Zanele Muholi não pede por maquiagem e penteados exuberantes quando tira o retrato de alguém. É assim que fotografou a comunidade LGBTQIA+ na África do Sul, seu país de origem, e que continua a acrescentar rostos à sua coleção. “Não é preciso se ajustar a nada”, argumenta.
“É sobre como as pessoas querem ver a si próprias”, diz Muholi, categórica, em meio a montagem de sua primeira mostra individual no Brasil, no Instituto Moreira Salles, que exibe seus principais trabalhos desenvolvidos nos últimos 20 anos e que já passaram por museus de Nova York e Londres.
Agora, os novos retratos da série “Faces & Phases”, que popularizou Muholi no mundo da arte nos anos 2000, são de brasileiros. Muholi está entre idas e vindas do Brasil desde novembro, quando veio a São Paulo para o festival Zum. Abriu um edital restrito a funcionários do coletivo de pessoas trans do IMS, que se candidataram para serem fotografadas. “A maioria das pessoas que responderam eram homens trans”, diz.
A coincidência se relaciona com a própria trajetória de Muholi, que começou a carreira fotografando a comunidade lésbica, na época praticamente inexistente nos registros de países da África —a série, inclusive, está na exposição. Hoje, Muholi se identifica como pessoa trans não binária.
Entre os rostos brasileiros está o de um rapaz negro de dreads, que usa uma camiseta com o letreiro “pesadelo do homem branco”. “Muholi representa esse grupo que poucas vezes esteve comandando a própria representação”, diz Thyago Nogueira, curador e coordenador do IMS.
Segundo ele, além de introduzir novas imagens de arquivo de grupos antes não documentados, Muholi inclui mais ideais de beleza no catálogo da história da arte. “A beleza vai ser definida por nós. Revemos o que é a Vênus e todos os ideias de beleza construídos na cultura ocidental, e como nós, um país colonizado, consumimos e ecoamos esses ideais.”
Muholi também acrescentou novos autorretratos em sua série “Somnyama Ngonyama”, na qual explora a própria imagem para investigar estereótipos físicos criados pela fotografia ocidental, fortemente influenciada pelo colonialismo. As fotos carregam propositalmente um primitivismo que remete a um tempo antigo.
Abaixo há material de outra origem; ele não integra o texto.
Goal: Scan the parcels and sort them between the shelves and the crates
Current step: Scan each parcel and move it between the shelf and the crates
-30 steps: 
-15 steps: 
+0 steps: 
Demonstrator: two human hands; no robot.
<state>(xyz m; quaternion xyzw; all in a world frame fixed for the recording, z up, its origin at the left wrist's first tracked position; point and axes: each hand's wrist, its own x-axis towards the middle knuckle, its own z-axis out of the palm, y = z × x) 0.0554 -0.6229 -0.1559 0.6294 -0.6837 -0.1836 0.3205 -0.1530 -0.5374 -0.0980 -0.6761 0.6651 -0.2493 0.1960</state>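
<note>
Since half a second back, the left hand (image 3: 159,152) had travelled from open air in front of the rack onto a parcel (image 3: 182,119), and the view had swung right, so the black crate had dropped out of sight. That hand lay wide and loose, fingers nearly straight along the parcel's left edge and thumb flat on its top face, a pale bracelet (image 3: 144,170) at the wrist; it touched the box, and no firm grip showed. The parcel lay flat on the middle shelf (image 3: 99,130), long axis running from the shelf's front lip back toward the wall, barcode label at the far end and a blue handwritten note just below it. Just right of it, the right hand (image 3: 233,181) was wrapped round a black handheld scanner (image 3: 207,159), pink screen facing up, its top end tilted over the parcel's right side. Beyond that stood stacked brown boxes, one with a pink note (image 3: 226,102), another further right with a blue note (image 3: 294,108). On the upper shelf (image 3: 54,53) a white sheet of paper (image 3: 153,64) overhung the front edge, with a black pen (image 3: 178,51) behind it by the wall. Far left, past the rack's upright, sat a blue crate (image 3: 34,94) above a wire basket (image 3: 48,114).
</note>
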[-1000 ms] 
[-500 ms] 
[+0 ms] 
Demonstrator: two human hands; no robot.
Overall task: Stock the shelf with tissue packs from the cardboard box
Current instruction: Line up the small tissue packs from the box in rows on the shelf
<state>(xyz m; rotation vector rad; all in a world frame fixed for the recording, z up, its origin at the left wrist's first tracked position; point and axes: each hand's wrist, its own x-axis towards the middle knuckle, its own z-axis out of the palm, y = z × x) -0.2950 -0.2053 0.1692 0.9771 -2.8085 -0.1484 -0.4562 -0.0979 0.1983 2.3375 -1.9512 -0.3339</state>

Em “Nanini”, por exemplo, que significa algo como “período de tempo”, Muholi aparece com um colar e braceletes feitos de alfinetes. Seu cabelo está enfeitado com versões gigantes do objeto, em um retrato feito durante a sua passagem por Salvador, na Bahia, na festa de Yemanjá.
Os alfinetes, explica, simbolizam a conexão. “Aquela cerimônia [de Yemanjá] é um esforço comunitário, de unidade, cura e orgulho daquela cultura e religião. Ali não é preciso se encaixar em algo que não é seu”, diz, sobre a continuação de costumes que resistiram à colonização.
Em comum, Brasil e África do Sul passaram as últimas décadas sem a presença de pessoas queer em museus e galerias, algo que vem mudando nos últimos anos —o Masp, por exemplo, tem em cartaz a mostra “Histórias LGBTQIA+” ao mesmo tempo em que Muholi inaugura a sua individual na avenida Paulista.
A dedicação quase que exclusiva ao retrato em sua carreira está ligada a vontade de aproximar as pessoas dos museus, diz. “A primeira coisa que eu vejo em você não são as suas roupas suas pernas ou qualquer outra parte do corpo. Há uma confrontação em ver alguém diante de mim, há algo incomodo que diz, ‘estou aqui, de frente para você, fala comigo'”, diz Muholi. “Há algo que é dito a voz, que exige sua atenção. É como perguntar a alguém quem ela é.”